In zwei separaten Verfahren habe es Durchsuchungen bei dem US- Ölkonzern ExxonMobil, dem deutschen Bayer-Konzern und dem US- Unternehmen Crompton gegeben, verlautete am Donnerstag in Brüssel.

HB/dpa BRÜSSEL/HAMBURG. Die Kommission bestätigte offiziell zwar Durchsuchungen im Bereich der Herstellung vom Gummi-Chemikalien und im Asphaltsektor, nannte aber keine Firmennamen. In der Asphaltbranche habe es zu Monatsbeginn unangemeldete Besuche bei Unternehmen in den Niederlanden, Belgien, Deutschland, Portugal und Spanien gegeben. Dem Vernehmen bezieht sich die Untersuchung bei ExxonMobil auf diesen Bereich, während es bei Bayer und Crompton um mögliche Absprachen bei Chemikalien geht, die bei der Herstellung von Autoreifen verwendet werden.

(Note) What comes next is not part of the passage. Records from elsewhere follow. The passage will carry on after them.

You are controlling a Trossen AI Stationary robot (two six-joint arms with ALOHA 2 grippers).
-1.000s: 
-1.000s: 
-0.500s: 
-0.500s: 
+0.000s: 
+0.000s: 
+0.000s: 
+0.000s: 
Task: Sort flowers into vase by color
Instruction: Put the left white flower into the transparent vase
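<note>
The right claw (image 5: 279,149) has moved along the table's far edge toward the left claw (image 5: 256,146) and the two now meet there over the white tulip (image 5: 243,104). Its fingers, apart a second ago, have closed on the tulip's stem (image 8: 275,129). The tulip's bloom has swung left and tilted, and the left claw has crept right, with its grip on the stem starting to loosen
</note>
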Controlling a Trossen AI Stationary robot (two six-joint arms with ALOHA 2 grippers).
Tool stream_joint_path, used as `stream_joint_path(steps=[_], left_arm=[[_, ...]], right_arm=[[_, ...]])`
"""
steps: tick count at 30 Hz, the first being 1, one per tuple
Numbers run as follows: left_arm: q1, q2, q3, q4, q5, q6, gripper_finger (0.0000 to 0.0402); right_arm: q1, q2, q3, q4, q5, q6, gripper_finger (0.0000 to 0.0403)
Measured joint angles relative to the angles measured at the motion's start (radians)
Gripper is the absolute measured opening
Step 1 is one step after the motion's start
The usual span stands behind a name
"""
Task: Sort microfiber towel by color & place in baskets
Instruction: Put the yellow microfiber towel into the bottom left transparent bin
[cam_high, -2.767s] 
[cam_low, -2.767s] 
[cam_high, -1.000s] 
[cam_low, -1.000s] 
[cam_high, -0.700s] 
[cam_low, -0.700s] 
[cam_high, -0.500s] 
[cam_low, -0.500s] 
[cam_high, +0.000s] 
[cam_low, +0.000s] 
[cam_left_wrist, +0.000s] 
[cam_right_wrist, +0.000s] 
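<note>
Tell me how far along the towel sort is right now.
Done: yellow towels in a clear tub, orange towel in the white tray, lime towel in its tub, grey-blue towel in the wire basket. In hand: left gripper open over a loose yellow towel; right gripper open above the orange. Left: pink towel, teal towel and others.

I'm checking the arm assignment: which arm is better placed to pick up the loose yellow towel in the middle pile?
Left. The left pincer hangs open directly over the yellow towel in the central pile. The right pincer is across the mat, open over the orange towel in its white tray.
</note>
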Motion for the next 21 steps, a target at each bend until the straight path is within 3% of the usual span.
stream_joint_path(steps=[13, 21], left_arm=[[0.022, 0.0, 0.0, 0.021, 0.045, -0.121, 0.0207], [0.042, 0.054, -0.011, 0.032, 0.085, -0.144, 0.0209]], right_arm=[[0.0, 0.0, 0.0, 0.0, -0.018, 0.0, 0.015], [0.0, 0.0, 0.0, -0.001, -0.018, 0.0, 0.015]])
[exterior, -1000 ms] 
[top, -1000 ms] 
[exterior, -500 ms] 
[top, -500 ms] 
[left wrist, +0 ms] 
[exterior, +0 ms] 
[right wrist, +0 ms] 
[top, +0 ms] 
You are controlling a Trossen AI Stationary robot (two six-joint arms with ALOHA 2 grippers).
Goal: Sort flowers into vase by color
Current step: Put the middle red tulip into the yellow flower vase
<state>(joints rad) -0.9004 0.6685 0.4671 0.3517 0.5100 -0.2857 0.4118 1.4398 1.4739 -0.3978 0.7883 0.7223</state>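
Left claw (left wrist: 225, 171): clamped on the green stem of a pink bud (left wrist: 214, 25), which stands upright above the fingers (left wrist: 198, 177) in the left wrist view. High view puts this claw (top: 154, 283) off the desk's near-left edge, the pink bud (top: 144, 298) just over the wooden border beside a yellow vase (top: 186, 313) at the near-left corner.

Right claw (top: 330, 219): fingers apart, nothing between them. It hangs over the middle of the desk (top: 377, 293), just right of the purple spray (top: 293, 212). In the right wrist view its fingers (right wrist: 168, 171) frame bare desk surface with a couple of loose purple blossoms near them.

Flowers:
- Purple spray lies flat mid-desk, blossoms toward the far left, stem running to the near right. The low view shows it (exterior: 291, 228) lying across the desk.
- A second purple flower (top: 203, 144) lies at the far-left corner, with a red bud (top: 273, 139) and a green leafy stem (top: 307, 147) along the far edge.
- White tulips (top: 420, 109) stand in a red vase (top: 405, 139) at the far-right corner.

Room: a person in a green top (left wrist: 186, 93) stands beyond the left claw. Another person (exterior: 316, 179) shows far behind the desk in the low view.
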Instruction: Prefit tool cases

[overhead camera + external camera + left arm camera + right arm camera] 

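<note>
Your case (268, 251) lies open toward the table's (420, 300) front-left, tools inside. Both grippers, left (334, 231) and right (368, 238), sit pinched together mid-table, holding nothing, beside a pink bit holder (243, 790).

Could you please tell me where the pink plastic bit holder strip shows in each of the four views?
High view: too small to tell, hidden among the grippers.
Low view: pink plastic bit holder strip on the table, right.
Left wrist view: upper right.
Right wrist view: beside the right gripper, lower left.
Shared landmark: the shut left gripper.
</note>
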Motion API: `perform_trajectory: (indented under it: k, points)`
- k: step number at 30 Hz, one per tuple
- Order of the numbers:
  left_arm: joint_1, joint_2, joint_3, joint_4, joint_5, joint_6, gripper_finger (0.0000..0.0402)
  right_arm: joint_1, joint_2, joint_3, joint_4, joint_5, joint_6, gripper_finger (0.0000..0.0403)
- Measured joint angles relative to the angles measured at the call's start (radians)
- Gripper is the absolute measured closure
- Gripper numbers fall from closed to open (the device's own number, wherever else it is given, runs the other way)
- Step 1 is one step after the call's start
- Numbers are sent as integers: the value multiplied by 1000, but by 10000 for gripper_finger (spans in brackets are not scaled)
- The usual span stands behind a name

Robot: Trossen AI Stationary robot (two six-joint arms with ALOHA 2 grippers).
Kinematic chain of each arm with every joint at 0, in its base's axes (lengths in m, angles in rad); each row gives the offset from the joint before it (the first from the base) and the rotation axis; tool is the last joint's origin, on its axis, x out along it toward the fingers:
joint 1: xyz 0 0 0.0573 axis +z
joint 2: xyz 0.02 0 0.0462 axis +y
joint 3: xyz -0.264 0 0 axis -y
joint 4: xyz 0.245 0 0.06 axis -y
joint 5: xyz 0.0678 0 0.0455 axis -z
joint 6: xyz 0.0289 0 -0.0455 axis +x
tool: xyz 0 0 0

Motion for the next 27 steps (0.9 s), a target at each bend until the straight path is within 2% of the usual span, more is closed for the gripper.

ExxonMobil bestätigte, dass die EU-Kommission bei dem Unternehmen gewesen sei. "Es war aber keine Durchsuchung und es wurde nichts beschlagnahmt", sagte eine Unternehmenssprecherin in Hamburg. ExxonMobil habe mit der EU-Kommission kooperiert und einige Fotokopien ausgehändigt. Nähere Einzelheiten wollte das Unternehmen nicht nennen, da es sich um ein laufendes Verfahren handele.

Preisabsprachen zum Schaden von Kunden und Verbrauchern sind in der EU verboten. Falls die Kommission Kartellverfahren eröffnet und die Vorwürfe beweisen kann, drohen hohe Geldstrafen von bis zu zehn Prozent eines Jahresumsatzes.